According to Gamble, the incubation process is meant to take no more than three to five years, but some tenants remain with the facility longer than that.
“Economy plays a big role in how many people are going to start businesses,” Gamble says. “Some businesses have great products, great ideas, but how do you package that? Where are the resources, where’s the financial backing to turn into investment capital for these businesses?”
Part of the problem, Gaines says, is that even though the city of Camden offers tax credits and other incentives for businesses that locate there, many of the home-grown start-ups that would be willing to aid in its economic renaissance can’t put down roots there for a lack of infrastructure. Instead, many incubated businesses settle in nearby Pennsauken, or across the bridge in Philadelphia.
“The goal is to build the capacity of both the need and the inventory here in the city so these people can graduate and develop,” Gaines says. “One of the major issues that we’ve found is finding space in Camden.”

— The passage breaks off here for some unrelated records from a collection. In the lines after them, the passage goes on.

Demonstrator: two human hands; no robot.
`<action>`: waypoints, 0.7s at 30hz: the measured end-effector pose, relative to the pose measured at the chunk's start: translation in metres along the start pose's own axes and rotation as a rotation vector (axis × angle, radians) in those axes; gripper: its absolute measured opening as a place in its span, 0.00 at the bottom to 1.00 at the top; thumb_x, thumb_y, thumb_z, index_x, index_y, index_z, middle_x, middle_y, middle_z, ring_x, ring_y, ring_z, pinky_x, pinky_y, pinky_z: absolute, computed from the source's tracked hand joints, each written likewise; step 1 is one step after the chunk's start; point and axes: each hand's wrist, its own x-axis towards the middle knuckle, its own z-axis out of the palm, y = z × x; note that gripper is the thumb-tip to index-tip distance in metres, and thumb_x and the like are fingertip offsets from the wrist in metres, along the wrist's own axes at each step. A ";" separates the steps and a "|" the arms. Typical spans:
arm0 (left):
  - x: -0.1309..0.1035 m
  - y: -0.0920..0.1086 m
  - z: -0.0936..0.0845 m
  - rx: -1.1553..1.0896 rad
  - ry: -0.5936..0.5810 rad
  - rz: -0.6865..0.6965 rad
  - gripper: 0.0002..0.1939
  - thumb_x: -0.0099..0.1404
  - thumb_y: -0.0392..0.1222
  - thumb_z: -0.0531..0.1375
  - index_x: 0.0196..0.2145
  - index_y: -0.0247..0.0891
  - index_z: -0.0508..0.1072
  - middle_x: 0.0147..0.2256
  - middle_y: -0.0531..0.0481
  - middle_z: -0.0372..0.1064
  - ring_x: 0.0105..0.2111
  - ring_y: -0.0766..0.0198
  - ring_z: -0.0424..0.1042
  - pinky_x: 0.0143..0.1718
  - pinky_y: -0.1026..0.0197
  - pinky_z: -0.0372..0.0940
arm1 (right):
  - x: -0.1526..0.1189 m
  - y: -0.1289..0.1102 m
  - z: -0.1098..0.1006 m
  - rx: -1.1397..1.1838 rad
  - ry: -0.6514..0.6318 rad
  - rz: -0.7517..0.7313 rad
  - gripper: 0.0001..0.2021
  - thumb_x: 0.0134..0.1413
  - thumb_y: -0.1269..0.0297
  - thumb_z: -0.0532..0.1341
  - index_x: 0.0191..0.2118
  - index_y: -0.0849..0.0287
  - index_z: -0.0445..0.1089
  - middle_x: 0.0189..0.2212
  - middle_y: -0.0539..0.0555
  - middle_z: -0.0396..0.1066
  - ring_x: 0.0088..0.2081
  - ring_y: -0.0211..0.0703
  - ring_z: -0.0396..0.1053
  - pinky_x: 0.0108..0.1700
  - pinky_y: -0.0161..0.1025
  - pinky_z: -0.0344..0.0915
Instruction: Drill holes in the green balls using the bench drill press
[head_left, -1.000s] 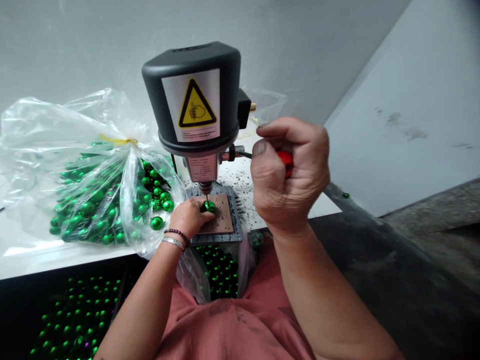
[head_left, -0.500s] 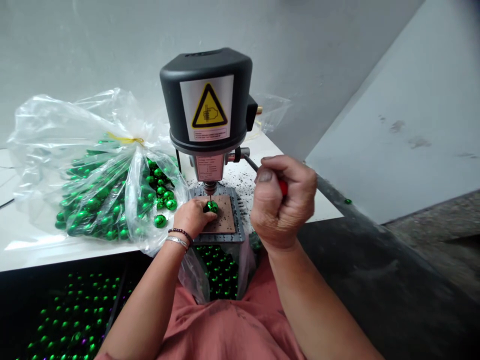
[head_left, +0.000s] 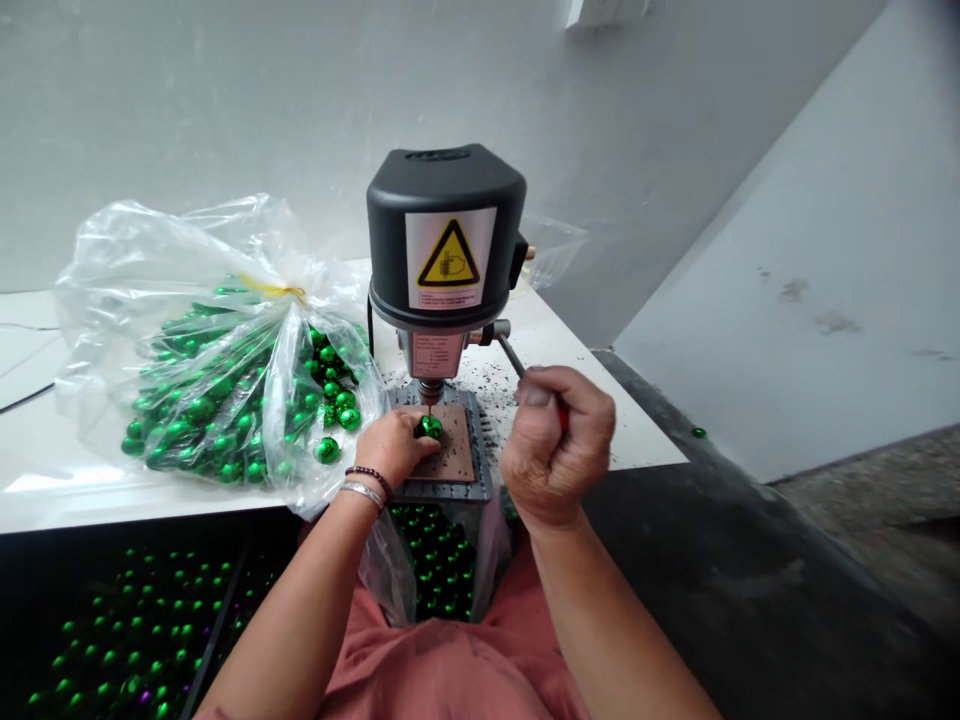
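Note:
A small black drill press [head_left: 448, 235] stands on the table, its thin bit pointing down at a shiny green ball [head_left: 430, 427]. My left hand [head_left: 391, 445] grips that ball between thumb and fingers over the brown board [head_left: 456, 462] on the drill's base. The bit's tip meets the top of the ball; whether it has gone in, I cannot tell. My right hand [head_left: 559, 440] is closed around the red-ended feed lever [head_left: 512, 356] on the drill's right side.
A clear plastic bag [head_left: 172, 240] full of green balls lies left of the drill, with loose balls [head_left: 327, 450] at its mouth. Dark shavings litter the white table [head_left: 600, 400]. Below are another bag of balls [head_left: 439, 565] and a dark container of balls [head_left: 127, 640].
My view has shifted, so the drill and bag appear lower and further right. My right hand sits slightly lower relative to the drill. Both hands keep their grips.

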 end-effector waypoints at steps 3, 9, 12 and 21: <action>0.000 0.000 0.000 -0.011 0.002 -0.008 0.11 0.55 0.49 0.57 0.34 0.44 0.73 0.37 0.50 0.73 0.35 0.60 0.70 0.32 0.63 0.58 | -0.006 0.002 -0.001 -0.003 -0.011 0.013 0.13 0.48 0.75 0.53 0.40 0.56 0.64 0.31 0.49 0.68 0.31 0.33 0.67 0.34 0.34 0.67; -0.001 -0.001 0.002 -0.071 0.015 -0.026 0.12 0.54 0.49 0.58 0.35 0.45 0.73 0.35 0.52 0.73 0.33 0.62 0.70 0.31 0.64 0.57 | 0.046 -0.005 0.013 -0.017 0.054 -0.081 0.11 0.52 0.72 0.52 0.42 0.57 0.65 0.34 0.50 0.68 0.31 0.31 0.66 0.34 0.32 0.65; -0.004 -0.004 0.005 -0.089 0.056 -0.047 0.14 0.53 0.50 0.59 0.36 0.44 0.73 0.33 0.50 0.72 0.32 0.62 0.69 0.31 0.64 0.58 | 0.088 -0.007 0.027 -0.002 -0.015 -0.007 0.10 0.56 0.67 0.49 0.37 0.62 0.65 0.31 0.51 0.68 0.30 0.30 0.65 0.36 0.33 0.63; -0.038 -0.021 -0.012 -0.413 -0.242 0.107 0.23 0.47 0.50 0.64 0.42 0.42 0.72 0.38 0.50 0.72 0.38 0.60 0.69 0.38 0.63 0.62 | 0.109 -0.004 0.039 0.032 -0.040 0.148 0.07 0.54 0.68 0.50 0.32 0.62 0.63 0.25 0.46 0.62 0.25 0.26 0.58 0.36 0.31 0.59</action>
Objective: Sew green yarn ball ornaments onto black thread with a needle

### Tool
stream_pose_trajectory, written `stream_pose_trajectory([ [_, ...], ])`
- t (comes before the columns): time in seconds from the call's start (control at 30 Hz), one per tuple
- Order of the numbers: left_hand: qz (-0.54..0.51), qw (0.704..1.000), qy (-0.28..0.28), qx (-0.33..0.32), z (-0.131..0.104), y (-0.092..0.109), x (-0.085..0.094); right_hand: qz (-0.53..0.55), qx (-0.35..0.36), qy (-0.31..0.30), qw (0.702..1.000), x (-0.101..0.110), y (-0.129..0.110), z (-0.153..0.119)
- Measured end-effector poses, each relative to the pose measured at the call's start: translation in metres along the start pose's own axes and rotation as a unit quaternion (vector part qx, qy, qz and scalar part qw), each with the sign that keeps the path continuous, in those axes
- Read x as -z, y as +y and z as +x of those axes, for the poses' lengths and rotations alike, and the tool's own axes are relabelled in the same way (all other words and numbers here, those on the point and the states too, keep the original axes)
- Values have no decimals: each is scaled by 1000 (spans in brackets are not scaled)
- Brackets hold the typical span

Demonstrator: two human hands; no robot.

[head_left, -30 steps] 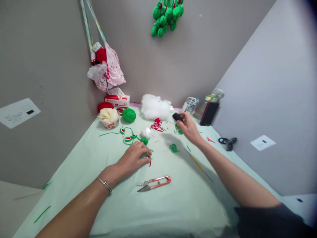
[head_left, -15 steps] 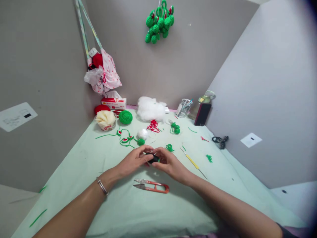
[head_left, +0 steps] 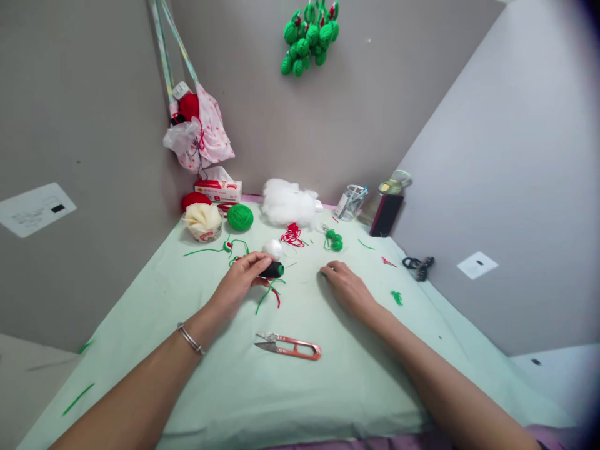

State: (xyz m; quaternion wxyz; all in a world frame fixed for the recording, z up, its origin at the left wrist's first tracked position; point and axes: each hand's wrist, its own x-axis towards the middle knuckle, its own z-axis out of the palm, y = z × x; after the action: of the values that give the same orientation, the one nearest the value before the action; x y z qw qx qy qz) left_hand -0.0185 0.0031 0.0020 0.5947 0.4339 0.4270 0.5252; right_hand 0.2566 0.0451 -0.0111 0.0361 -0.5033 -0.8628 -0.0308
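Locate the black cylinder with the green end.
Head view, just left of centre: the black cylinder is in the left hand, just below the white ball.

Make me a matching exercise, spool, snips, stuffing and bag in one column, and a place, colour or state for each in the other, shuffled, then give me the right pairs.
Things:
1. Spool
2. Snips
3. Stuffing
4. Bag

Places, colours, states:
A. Hanging, pale pink with red dots
B. White, heaped toward the back of the table
C. In the grip of the left hand
D. Lying with blades apart

Right pairs: 1-C, 2-D, 3-B, 4-A.
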Motion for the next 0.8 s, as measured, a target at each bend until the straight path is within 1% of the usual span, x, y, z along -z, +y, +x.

Another challenge comes in quantifying the successes of the incubators themselves. Neither Gaines nor Corbin could offer immediately any hard data on the economic impact of the business incubators to the regional economy of South Jersey, in terms of job creation, tax ratables, or revenues generated. Gaines says that the university has much more data on the economic and civic impact of the Camden “eds and meds” sector than on incubator-related business development.
Even if the incubator model itself doesn’t hold up, Gaines foresees that the co-working and cohabitation features of its model could be carried forward more easily in an alternative setting that fits the realities of the current real estate market. In whatever form the new startup economy of South Jersey materializes, the optimism of entrepreneurs like Reynolds is unfazed.
“Don’t be scared,” he says. “People are scared to make a move, I know the banks are scared to lend. There’s going to be tough times. There’s going to be great times where you’re going to compete. There’s places like this that will definitely support you.
“Take the leap of faith.”
Published (and copyrighted) in South Jersey Biz, Volume 4, Issue 8 (August, 2014).